→ ASSIGNED TASK:
Only one stretch of the data below is wanted: the lines starting at the one with "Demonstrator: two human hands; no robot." and ending at the one with "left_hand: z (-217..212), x", both included, given again exactly.

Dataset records
-- Opening Marker --

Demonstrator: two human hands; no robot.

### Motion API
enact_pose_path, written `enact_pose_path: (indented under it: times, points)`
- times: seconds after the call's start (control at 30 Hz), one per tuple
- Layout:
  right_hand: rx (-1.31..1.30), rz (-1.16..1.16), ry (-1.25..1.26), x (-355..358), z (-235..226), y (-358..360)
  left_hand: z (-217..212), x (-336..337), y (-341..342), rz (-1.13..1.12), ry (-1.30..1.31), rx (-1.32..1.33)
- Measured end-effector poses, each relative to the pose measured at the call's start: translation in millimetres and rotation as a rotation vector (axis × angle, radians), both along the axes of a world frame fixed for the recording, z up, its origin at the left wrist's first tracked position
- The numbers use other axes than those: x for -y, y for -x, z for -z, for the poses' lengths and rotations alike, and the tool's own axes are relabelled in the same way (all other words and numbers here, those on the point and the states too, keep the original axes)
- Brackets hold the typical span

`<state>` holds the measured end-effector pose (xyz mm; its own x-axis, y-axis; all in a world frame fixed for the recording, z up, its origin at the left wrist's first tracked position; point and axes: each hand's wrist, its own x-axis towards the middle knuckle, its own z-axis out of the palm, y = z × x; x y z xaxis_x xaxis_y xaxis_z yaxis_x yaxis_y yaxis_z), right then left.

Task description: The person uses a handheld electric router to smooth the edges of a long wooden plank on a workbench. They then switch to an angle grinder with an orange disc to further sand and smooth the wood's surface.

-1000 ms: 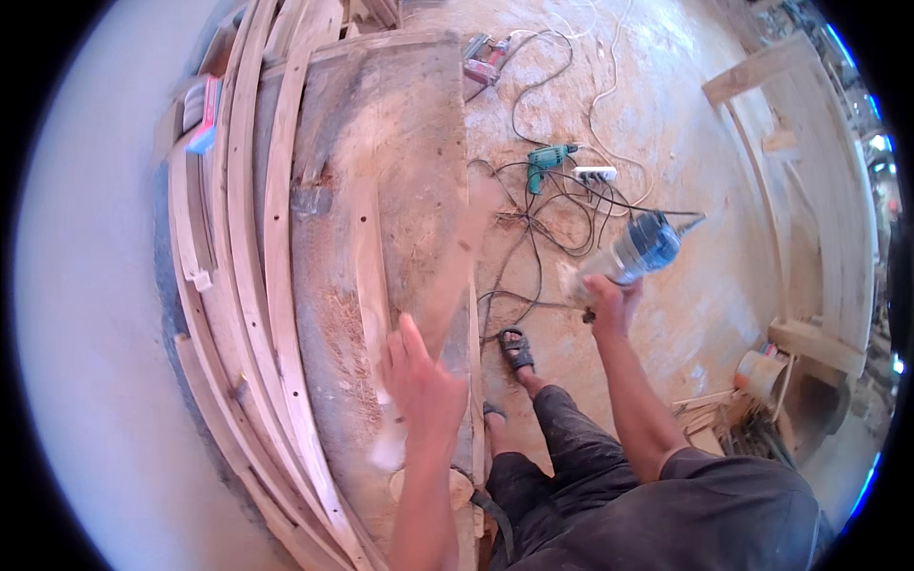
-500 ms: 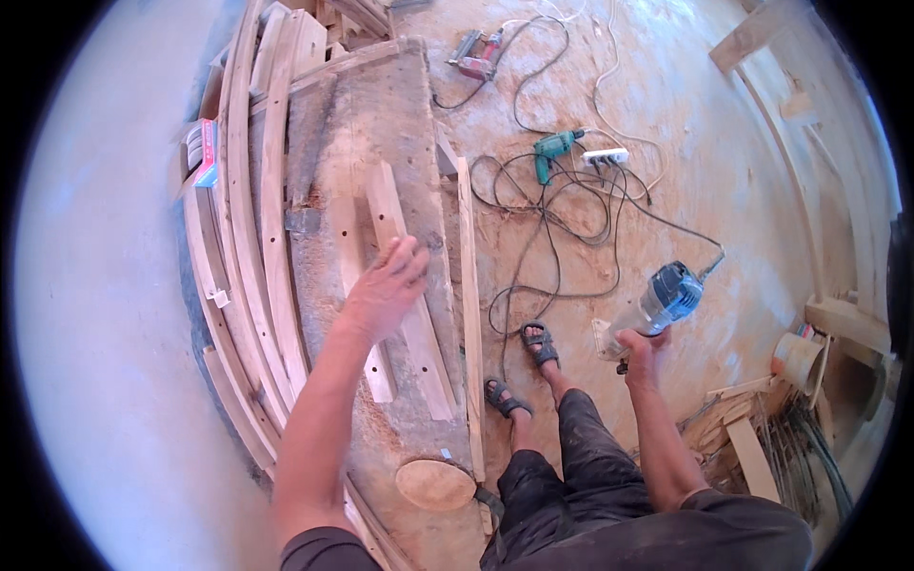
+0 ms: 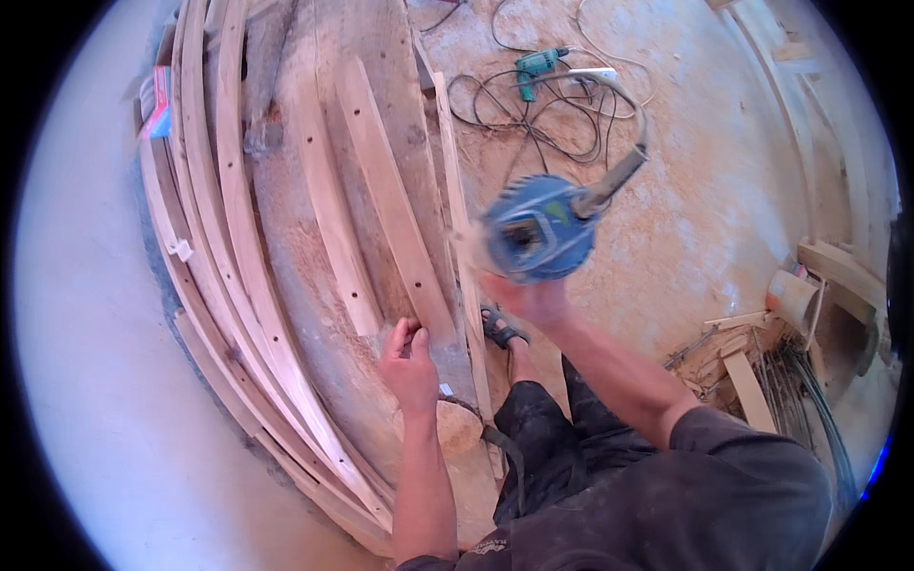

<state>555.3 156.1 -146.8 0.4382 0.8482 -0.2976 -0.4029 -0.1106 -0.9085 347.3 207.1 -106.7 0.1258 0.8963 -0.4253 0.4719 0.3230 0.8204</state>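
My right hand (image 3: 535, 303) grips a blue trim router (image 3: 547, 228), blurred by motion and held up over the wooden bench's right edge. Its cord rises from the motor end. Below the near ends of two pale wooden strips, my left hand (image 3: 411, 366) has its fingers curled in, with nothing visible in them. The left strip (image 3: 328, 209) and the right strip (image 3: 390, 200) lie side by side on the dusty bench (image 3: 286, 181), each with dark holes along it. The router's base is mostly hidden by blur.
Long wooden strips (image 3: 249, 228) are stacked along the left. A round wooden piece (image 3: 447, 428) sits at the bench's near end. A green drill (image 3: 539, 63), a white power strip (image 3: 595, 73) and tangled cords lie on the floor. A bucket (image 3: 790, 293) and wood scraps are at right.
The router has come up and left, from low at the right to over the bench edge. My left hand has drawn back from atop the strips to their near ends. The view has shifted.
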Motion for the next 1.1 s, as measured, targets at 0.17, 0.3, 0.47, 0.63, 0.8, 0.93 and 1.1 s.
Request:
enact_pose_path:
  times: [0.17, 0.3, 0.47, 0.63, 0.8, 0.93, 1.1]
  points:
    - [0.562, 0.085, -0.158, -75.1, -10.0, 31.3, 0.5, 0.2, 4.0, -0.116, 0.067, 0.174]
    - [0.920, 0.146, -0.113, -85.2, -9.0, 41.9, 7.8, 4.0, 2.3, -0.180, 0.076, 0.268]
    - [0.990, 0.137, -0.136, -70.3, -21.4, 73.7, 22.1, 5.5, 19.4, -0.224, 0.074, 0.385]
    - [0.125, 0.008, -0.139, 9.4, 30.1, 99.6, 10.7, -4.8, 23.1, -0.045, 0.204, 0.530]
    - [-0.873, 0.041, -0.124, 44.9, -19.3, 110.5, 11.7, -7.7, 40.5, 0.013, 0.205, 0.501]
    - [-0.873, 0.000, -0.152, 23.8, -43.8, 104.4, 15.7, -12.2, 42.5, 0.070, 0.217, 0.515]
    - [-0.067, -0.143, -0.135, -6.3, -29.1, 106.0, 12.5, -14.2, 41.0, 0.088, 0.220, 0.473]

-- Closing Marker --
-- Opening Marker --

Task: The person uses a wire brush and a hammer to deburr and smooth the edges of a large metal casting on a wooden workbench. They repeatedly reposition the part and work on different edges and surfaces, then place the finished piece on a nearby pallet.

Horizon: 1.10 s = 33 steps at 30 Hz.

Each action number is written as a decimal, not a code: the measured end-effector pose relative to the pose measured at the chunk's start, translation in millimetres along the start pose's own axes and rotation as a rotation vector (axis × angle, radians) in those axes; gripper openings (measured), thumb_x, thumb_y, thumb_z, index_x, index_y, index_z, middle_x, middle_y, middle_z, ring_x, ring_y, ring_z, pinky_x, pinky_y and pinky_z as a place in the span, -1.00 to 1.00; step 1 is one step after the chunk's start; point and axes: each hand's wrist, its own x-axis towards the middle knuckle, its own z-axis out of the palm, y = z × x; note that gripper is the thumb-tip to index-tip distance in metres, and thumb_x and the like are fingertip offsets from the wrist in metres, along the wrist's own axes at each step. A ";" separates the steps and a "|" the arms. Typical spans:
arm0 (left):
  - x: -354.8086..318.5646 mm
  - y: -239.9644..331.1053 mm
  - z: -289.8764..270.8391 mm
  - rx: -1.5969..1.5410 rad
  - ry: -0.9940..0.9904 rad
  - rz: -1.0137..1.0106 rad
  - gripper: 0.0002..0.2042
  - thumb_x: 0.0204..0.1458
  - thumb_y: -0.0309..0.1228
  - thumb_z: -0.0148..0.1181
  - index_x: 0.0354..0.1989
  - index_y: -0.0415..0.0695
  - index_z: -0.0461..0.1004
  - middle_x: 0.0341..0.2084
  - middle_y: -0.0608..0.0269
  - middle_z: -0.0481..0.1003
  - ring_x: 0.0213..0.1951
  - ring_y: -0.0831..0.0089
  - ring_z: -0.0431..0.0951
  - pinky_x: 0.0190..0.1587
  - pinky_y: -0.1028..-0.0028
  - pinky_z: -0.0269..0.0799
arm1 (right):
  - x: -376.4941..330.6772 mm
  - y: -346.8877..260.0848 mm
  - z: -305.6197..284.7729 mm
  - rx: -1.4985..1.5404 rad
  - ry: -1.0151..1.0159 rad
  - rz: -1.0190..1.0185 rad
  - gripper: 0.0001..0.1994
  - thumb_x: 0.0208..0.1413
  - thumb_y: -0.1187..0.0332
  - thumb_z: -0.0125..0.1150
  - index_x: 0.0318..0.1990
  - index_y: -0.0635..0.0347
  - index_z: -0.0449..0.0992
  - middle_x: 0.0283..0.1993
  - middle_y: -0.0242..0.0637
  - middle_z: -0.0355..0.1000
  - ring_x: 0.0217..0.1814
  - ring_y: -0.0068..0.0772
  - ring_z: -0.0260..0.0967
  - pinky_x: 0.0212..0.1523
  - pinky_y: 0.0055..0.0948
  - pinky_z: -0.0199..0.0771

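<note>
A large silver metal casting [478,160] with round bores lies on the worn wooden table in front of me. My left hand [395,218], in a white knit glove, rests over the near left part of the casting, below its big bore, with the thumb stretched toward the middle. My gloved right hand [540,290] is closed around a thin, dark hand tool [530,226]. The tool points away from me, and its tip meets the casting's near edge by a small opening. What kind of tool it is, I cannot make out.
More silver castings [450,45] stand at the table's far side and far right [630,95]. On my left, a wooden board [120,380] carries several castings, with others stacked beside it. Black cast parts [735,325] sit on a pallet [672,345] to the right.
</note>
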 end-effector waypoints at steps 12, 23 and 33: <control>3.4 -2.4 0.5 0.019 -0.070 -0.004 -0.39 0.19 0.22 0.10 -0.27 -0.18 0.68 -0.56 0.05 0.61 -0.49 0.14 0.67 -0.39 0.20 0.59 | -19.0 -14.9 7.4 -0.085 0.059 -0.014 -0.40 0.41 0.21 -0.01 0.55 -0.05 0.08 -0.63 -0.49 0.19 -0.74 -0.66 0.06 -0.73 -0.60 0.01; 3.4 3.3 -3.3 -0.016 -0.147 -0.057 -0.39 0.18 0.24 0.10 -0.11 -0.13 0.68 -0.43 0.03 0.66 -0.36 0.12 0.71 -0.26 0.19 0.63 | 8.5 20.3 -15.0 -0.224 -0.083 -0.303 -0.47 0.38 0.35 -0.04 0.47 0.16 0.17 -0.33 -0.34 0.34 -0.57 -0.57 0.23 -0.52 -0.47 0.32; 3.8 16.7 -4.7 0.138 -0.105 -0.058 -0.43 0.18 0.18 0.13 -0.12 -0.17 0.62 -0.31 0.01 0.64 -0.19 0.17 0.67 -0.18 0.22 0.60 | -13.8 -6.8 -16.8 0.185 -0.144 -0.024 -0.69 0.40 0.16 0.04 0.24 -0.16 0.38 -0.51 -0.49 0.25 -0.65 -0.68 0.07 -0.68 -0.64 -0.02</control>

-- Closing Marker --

→ ANSWER SPACE:
Demonstrator: two human hands; no robot.

### Motion API
enact_pose_path, written `enact_pose_path: (indented under it: times, points)`
- times: seconds after the call's start (control at 30 Hz), one per tuple
- Layout:
  right_hand: rx (-1.31..1.30), rz (-1.16..1.16), ry (-1.25..1.26), x (-355..358), z (-235..226), y (-358..360)
  left_hand: z (-217..212), x (-336..337), y (-341..342), rz (-1.13..1.12), ry (-1.30..1.31), rx (-1.32..1.33)

The response to this exercise is now complete.